* **Records supplied**
____________________

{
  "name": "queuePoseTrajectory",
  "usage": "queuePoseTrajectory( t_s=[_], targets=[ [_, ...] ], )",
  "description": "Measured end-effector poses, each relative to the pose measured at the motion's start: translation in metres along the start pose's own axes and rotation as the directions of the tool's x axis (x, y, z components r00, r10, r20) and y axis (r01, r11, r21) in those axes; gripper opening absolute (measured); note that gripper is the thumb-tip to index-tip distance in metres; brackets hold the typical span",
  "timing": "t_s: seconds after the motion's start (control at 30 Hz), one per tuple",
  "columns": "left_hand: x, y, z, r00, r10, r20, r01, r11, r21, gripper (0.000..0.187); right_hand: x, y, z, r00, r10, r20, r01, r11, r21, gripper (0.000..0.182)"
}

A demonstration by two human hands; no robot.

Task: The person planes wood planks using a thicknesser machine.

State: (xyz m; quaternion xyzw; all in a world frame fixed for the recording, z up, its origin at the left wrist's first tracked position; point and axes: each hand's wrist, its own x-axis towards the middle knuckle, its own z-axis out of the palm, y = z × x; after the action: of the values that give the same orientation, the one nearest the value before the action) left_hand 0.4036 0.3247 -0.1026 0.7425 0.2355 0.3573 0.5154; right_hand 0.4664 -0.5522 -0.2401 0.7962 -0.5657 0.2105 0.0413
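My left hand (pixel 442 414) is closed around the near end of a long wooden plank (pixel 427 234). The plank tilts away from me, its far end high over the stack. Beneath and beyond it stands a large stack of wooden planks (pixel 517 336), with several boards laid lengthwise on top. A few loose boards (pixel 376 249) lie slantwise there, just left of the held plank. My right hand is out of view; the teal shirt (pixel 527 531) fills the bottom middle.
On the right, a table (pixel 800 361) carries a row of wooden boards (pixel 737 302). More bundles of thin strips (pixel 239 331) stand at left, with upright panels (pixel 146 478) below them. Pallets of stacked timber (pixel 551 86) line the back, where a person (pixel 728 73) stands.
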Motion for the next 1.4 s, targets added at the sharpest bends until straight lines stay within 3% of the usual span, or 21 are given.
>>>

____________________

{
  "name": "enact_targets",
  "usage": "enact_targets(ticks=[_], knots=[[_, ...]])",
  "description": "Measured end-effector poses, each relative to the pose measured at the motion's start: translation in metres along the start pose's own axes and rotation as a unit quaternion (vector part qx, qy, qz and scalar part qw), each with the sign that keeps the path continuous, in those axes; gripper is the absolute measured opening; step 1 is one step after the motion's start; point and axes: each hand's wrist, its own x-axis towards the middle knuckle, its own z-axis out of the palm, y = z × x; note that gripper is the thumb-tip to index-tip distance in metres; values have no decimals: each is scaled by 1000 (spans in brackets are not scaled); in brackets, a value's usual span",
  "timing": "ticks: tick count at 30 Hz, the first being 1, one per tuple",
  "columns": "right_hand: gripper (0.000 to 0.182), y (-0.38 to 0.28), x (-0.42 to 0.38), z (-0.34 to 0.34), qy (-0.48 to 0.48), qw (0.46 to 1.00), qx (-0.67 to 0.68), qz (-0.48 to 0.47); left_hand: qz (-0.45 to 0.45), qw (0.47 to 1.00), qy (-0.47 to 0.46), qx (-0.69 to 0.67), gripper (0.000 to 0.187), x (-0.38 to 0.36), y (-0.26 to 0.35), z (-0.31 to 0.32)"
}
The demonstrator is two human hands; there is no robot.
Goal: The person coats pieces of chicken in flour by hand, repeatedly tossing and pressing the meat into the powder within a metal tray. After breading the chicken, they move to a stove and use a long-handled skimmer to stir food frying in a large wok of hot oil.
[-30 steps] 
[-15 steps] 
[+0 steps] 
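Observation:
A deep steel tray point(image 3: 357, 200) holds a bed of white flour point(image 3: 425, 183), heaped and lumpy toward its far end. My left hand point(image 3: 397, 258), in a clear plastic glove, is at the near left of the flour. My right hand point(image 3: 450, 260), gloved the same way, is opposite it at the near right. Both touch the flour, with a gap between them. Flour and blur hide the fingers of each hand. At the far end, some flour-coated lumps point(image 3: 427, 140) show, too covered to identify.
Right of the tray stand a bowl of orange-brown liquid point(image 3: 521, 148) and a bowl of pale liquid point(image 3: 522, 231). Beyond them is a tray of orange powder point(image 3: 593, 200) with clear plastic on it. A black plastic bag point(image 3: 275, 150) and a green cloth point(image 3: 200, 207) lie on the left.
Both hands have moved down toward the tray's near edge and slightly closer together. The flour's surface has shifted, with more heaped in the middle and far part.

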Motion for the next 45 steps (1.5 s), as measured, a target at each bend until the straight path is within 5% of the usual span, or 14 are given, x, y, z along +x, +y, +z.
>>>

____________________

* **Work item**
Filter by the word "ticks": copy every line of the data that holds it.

* **Written solution**
  "usage": "enact_targets(ticks=[_], knots=[[_, ...]])",
  "timing": "ticks: tick count at 30 Hz, the first being 1, one per tuple",

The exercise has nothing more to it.